信王以為這就是妹妹對於自己的禮遇,他這個儲君能不能當上皇帝還是未知數。搞不好一個行事不慎,被妹妹抓到把柄就會連命都丟了。讓他萬萬沒想到的是,在他住進青雲宮半個多月後,舒雲慈就以身體不適為由,將朝政全都交給了他來處理。
聖旨一下,舉朝皆驚。
對於從過年之後就一直在震驚的朝臣們來說,現在都已經震驚不動了。過去十年來,寧貞女帝一直致力於讓他們時刻處于震驚之中,但是所有的一切都沒有這一個多月來得刺激。公布儲君人選,冊立儲君,權力交接,這一切竟然只發生在一個多月的時間裡。

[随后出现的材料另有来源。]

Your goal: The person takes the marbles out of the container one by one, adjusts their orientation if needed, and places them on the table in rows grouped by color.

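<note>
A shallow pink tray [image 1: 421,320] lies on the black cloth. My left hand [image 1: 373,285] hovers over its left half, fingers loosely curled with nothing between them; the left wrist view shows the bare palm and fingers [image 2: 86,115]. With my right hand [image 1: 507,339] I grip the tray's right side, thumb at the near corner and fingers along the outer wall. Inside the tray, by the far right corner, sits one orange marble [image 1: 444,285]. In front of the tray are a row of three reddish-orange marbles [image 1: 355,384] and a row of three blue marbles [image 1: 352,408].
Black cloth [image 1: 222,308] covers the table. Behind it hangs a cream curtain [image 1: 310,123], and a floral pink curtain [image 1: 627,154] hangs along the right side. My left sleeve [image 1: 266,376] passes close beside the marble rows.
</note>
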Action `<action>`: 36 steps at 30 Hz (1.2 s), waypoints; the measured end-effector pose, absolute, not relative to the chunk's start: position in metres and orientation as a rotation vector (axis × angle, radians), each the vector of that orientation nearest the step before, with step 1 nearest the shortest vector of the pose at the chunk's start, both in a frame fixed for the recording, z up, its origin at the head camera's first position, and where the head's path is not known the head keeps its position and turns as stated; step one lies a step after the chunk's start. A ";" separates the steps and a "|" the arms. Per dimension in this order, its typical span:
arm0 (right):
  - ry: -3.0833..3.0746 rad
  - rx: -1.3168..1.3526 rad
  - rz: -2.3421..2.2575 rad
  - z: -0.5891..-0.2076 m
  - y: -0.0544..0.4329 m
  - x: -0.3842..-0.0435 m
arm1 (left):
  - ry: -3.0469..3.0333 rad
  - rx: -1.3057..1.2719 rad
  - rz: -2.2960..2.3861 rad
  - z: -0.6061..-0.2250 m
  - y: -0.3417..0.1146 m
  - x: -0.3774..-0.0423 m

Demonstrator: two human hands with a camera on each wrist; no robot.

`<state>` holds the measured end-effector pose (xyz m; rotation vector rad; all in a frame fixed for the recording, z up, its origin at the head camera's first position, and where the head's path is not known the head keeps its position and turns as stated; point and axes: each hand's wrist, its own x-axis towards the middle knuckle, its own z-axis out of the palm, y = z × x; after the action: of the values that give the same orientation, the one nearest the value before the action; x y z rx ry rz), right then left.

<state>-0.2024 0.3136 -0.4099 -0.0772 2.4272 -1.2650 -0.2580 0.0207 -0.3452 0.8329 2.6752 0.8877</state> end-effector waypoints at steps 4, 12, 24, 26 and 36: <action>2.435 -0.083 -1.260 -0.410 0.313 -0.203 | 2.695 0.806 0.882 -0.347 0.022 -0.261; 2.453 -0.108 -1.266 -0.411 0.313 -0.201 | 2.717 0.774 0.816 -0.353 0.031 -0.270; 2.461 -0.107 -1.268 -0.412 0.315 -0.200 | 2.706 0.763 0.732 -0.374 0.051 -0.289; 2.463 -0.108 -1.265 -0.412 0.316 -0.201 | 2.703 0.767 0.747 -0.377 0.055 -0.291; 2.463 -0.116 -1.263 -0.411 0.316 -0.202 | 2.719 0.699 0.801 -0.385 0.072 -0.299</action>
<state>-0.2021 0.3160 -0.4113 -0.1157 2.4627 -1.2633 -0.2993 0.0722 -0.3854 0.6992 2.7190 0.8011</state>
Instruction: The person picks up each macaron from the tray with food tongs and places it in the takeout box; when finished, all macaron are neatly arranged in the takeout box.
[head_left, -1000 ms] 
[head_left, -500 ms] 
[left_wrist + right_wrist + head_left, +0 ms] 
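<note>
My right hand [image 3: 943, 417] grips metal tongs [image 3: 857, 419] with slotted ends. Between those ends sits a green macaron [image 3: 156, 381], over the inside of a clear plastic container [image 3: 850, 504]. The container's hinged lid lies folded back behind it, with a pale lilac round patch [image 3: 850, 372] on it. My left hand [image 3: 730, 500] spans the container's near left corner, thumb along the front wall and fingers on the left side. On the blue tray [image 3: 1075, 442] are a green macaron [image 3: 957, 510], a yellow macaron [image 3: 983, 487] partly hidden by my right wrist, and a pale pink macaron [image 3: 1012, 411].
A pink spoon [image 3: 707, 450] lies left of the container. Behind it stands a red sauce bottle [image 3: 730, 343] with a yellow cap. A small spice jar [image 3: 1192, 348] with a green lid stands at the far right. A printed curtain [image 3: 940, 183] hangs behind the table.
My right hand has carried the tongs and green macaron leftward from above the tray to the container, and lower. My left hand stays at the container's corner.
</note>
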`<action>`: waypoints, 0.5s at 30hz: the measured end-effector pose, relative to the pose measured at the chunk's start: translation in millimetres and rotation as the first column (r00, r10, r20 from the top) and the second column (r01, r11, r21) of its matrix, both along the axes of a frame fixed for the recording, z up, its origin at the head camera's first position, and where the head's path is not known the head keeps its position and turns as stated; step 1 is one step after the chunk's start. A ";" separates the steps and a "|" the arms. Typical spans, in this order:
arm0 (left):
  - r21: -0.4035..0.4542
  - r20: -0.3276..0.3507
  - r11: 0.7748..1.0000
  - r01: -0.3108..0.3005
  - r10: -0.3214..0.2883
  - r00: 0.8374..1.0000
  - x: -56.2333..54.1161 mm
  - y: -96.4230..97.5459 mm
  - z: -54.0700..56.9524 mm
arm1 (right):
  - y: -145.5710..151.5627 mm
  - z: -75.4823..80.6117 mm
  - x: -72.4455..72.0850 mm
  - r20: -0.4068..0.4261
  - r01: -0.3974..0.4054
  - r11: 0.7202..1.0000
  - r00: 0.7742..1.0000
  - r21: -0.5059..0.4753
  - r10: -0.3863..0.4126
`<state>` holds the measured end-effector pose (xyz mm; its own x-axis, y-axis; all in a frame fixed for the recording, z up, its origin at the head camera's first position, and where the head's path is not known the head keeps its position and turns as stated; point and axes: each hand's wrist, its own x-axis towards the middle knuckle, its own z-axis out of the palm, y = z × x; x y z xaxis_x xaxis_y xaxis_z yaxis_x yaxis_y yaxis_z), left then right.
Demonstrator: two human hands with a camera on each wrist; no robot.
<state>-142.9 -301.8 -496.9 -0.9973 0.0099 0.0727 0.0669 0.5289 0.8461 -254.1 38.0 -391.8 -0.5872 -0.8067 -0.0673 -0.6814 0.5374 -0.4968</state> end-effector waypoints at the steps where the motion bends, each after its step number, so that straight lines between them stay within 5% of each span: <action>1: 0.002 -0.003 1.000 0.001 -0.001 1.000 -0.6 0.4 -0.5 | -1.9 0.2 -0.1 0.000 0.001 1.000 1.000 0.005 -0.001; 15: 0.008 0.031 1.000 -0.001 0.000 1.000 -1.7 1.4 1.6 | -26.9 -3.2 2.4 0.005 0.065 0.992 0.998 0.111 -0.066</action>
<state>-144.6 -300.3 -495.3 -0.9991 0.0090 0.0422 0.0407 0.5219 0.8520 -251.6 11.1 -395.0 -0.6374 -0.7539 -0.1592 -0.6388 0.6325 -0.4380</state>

很多人認為這些事信王都是事先知情的,然而青雲宮裡的信王也是一臉懵逼。年前自己還是個小小藩王,雖然是皇帝的親哥哥,但是要命也在自己是皇帝的親哥哥。舒雲慈當年的那些手段信王可是看得清清楚楚,或者那些並不能稱之為手段,完全就是實力的碾壓,他自認才能有限,根本不是舒雲慈的對
手,也無意皇位,只想平安地度過一生。然而一朝入京,命運的沙漏開始翻覆,他竟然成了儲君,而且馬上就要代理朝中事務,這讓他的心都在顫抖。
皇宮熙華殿中,舒雲慈無精打采地看著魚丸的老婆米粉領著幾隻小貓玩耍,親爹魚丸在旁邊舔著自己的毛,完全不理幾隻小貓。
江封憫剛剛吃完一碗燕窩,那是燉給舒雲慈的,舒雲慈沒胃口,都進了江封憫的胃。
「你看這些小貓多可愛,你怎麼看得這麼沒精神?」江封憫拿著一根雞毛在逗幾隻小貓。
「你看魚丸那德行,不管妻子也不管孩子,渣貓!」舒雲慈鄙視。
正在舔毛的魚丸似乎感受到了一股子殺氣,抬頭看著舒雲慈,然後默默走到舒雲慈腳邊,躺倒求撫摸。
江封憫眼睛瞪得銅鈴一般,「我要擼毛都要追著它的,它就這麼讓你摸?」
舒雲慈很敷衍地摸著魚丸的肚皮,「你也不看看它是誰的貓。」
當女皇陛下的貓,那必須要聰明,不然媳婦沒有,孩子也沒有。
絲瓶走進來,「陛下,信王求見。」
「一堆奏章都不能讓他安心?他居然還有工夫來宮裡?」舒雲慈拍拍魚丸,魚丸立刻起身,走到一邊跟米粉喵喵了幾聲,然後就帶著老婆孩子跑出去玩了。